Michael Bloomberg has been called everything from a visionary to an autocrat for the sweeping health agenda he carried out as mayor of New York.
From bans to bikes to burger calorie counts, Bloomberg has left an indelible mark on the city, changing New Yorkers’ attitudes and behaviors, and in some cases, their health profiles. His policies often struck up a national dialogue around hot button issues like cracking down on soda serving sizes and going after the gun lobby on gun control.
The 2×2 project asked many different New Yorkers and friends of New York what legacy they think Bloomberg will leave on issues that are important to public health, not only on his signature initiatives related to food, exercise, and reducing smoking but on income inequality, race and policing, climate change and preventive medicine, and what the next mayor should do on these issues. Here is what they said:
I think the central legacy of the Bloomberg administration will be the elevation of public health considerations as a core priority of municipal government and the recognition that improving the health of populations needs to involve the engagement of traditional non-health sectors in a concerted, coordinated manner.
It is hard to imagine a mayor who has been more aggressive, innovative or placed more importance on public health.
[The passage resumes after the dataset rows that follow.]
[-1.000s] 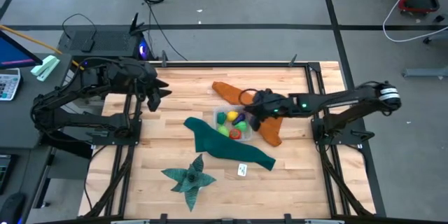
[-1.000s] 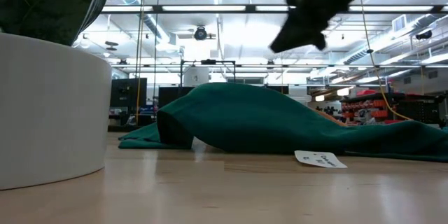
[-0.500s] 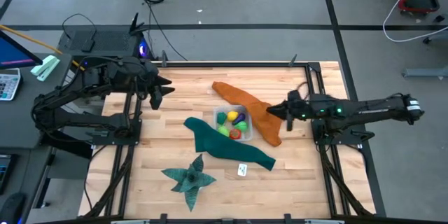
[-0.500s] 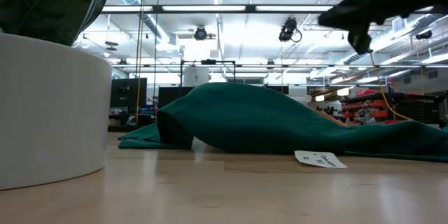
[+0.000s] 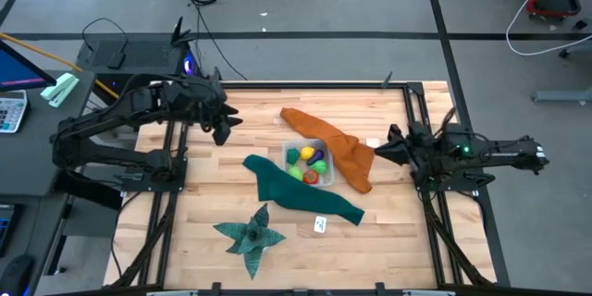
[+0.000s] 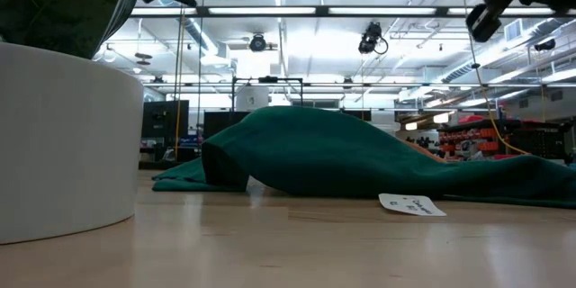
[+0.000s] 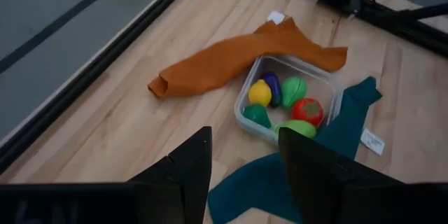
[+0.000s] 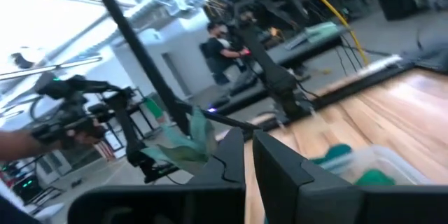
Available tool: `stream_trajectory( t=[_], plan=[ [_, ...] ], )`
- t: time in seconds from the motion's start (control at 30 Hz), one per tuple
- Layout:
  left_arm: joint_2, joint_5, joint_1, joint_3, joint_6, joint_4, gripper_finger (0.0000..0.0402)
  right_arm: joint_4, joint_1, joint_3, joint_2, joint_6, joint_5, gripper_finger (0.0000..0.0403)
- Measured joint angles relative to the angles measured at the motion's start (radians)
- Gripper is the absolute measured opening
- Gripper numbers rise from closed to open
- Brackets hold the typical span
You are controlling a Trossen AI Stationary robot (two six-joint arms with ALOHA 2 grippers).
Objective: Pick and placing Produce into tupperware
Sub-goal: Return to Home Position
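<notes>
Produce (image 7: 308,110) all inside tupperware (image 5: 296,144), middle of table (image 5: 208,199); no loose piece visible. Left gripper (image 5: 225,126) hovers over left side, fingers apart, empty. Right gripper (image 5: 383,151) near right edge, fingers together, empty. Judgement: packing done, only parking arms left.

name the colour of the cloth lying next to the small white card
The cloth is teal, a dark blue-green; the high view shows it best.

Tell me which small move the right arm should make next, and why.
Probably draw the right end effector back toward its base. The produce lies inside the tupperware, and this end effector hangs beside the table's right edge; the left end effector waits at the upper left.
</notes>
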State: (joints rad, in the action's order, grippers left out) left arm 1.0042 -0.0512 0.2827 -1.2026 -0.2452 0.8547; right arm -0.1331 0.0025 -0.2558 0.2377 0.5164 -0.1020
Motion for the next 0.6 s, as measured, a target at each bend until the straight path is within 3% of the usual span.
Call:
stream_trajectory(
  t=[0.37, 0.6],
  plan=[
    [0.017, 0.000, -0.018, 0.000, -0.005, -0.104, 0.0172, 0.182, 0.000, 0.000, -0.203, -0.051, -0.016, 0.0000],
    [0.017, 0.000, -0.018, 0.000, -0.007, -0.102, 0.0172, 0.197, 0.000, 0.004, -0.237, -0.074, -0.017, 0.0000]
  ],
)
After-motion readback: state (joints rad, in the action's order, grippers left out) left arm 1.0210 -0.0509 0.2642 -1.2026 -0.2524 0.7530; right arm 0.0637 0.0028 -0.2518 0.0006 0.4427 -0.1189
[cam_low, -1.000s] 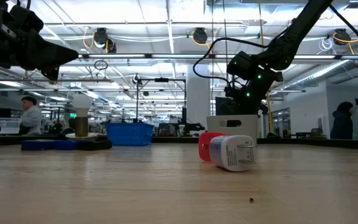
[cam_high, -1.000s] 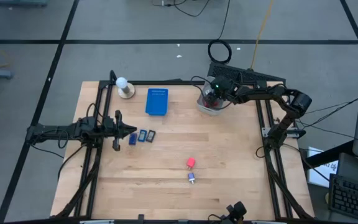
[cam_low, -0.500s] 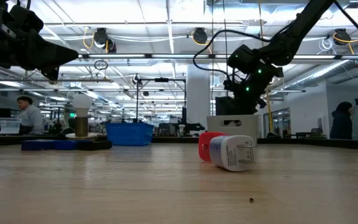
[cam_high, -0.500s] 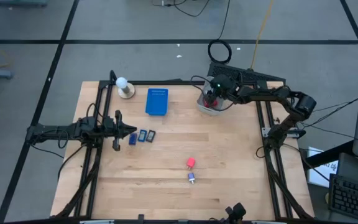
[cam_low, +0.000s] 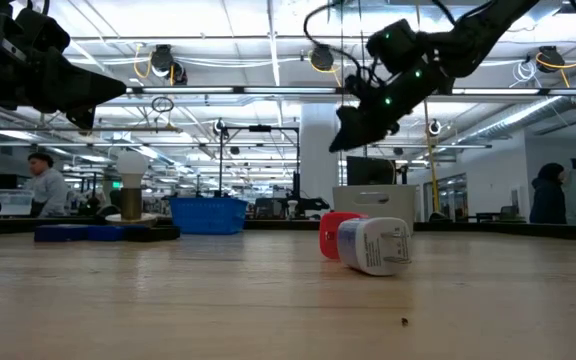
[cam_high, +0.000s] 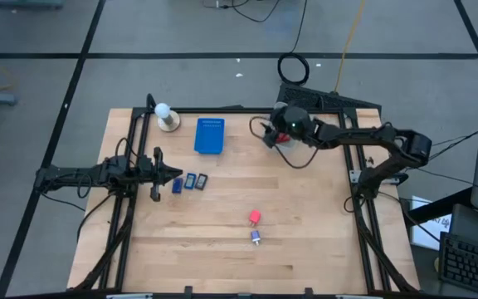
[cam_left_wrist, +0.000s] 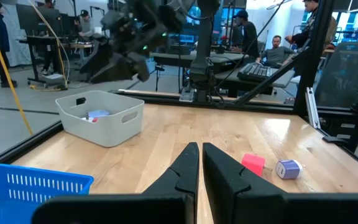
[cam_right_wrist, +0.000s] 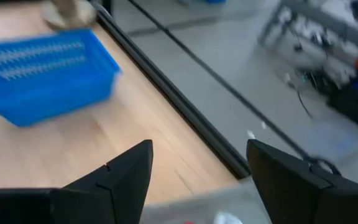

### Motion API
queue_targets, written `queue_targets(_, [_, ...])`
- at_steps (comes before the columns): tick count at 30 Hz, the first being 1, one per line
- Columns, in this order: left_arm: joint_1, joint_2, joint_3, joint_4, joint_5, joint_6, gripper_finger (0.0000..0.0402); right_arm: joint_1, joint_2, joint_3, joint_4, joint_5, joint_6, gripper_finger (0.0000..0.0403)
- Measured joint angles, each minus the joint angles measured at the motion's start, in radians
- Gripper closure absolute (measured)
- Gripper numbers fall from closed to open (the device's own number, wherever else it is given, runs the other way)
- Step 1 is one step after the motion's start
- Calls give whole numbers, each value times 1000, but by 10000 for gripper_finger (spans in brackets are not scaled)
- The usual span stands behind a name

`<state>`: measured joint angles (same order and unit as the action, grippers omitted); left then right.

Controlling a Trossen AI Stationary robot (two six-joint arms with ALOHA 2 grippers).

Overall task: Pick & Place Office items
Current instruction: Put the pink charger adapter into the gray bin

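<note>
The worktop (cam_high: 305, 216) carries one blue basket (cam_high: 209, 135), one white ball on a round base (cam_high: 167, 119), one grey bin (cam_left_wrist: 100, 116), three small dark-blue and grey rectangles (cam_high: 188, 182), one red block (cam_high: 255, 218) and one small white-and-blue piece (cam_high: 256, 237).

Taking the blue basket as the landmark in the high view:
- The ball on its base stands just beside the basket, toward the left arm's side.
- The three rectangles lie side by side in a short row near the basket, on its side toward the worktop's middle; the row's long axis runs across the worktop from the left arm's side toward the right arm's side.
- The red block and the white-and-blue piece lie well apart from the basket, near the worktop's middle, close to each other but not touching. In the low view the white-and-blue piece (cam_low: 374, 245) lies on its side, with the red block (cam_low: 334, 232) behind it.
- The grey bin stands on the basket's other side; in the left wrist view something small lies inside it, and what it is cannot be told.

The left gripper (cam_high: 175, 175) hovers just beside the row of rectangles; its jaws are closed together and grip nothing.

The right gripper (cam_high: 269, 134) hangs above the worktop between the basket and the bin; its jaws stand wide apart, with nothing between them.
</note>
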<state>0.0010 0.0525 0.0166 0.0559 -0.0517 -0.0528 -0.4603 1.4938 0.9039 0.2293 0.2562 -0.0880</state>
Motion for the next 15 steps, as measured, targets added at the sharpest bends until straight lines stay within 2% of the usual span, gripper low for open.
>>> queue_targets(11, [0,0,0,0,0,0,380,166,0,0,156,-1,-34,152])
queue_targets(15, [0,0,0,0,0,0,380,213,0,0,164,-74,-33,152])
I believe he will be remembered for giving public health the place it deserves in a modern administration.
One of the most important contributions to public health made by Mike Bloomberg and his administration is the profound assertion that the public’s health is, in fact, a relevant priority for local government—that it is not just the purview of the federal government to create health policies from on high. People may not agree with every public health policy promulgated by Mike Bloomberg—I certainly did not—but I greatly admire the idea of the city focusing on issues that are so germane to the public’s well-being.
The soda and tobacco companies probably hate him for this, but Mike has always been willing to stand up to special interests to protect the health of New Yorkers. Mayor Bloomberg has set a new standard for what it means to be a “public health” mayor and his leadership will be missed.
Michael Bloomberg has good reason to take pride in the leadership role he took in his public policy stances on tobacco and fast food consumption, as well as his advocacy of bicycle lanes. These measures stand to improve the health of all New Yorkers, regardless (more or less) of socioeconomic status. The next mayor of NYC will be confronted with a different set of public health needs from those which confronted Michael Bloomberg over a decade ago. Among those will be housing and energy insecurity. Naturally, job creation must be added as well. Also, given (optimistically) the probable decline of mass incarceration and the national War on Drugs, a future challenge will be coordination with state and national government to provide re-entry and drug abuse services for those who otherwise, under the current system, would simply be remanded to criminal justice.
He created a meritocracy in health policy—I’ve served on several mayoral committees for American College of Obstetrics/Gynecology, and the sense was that he hired people based on their talents. He had good people attempting to do good things. Tom Frieden is a good guy, and they are willing to take on obesity, smoking, and bike lanes. He was willing to fight the fight.
I think that while it always seems more heroic to create new programs, editing back is also useful to ensure that policies are efficient and coherent.
For example, there have been multiple efforts underway to support healthy food access throughout NYC, including green carts and the FRESH initiative. Yet in some cases, the supermarkets incentivized through the FRESH initiative may compete with green carts, such that the joint effect of these separate efforts is less than would be anticipated based on examining one or the other. Further, when editing back programs in the current financial environment, I think it will make sense to prioritize health promotion efforts that are cost-neutral or revenue generating, as well as those that have potential to reduce rather than exacerbate health disparities.
[Michael Bloomberg’s public health legacy as mayor was]
Process: Increased public responsibility for personal habits
Outcomes: reduced mortality rate, reduction in weight, and stabilization of diabetes rates
I think that Michael Bloomberg used his position as mayor as an opportunity to create lasting structural changes to promote the health of New Yorkers. Stemming from his willingness to proactively address public health issues beyond what is usually within the city government’s responsibility, I see him as an innovator in public health policy and a quintessential role model for other mayors.
In a world that is becoming increasingly cautious about the overall health of populations, Mayor Bloomberg significantly contributed to improve the lives of New York City residents. He focused on important issues, some of which were controversial, and should be remembered for re-imagining public health in New York City.
Though challenging, additional effort should be placed on dissolving the image of administration versus community.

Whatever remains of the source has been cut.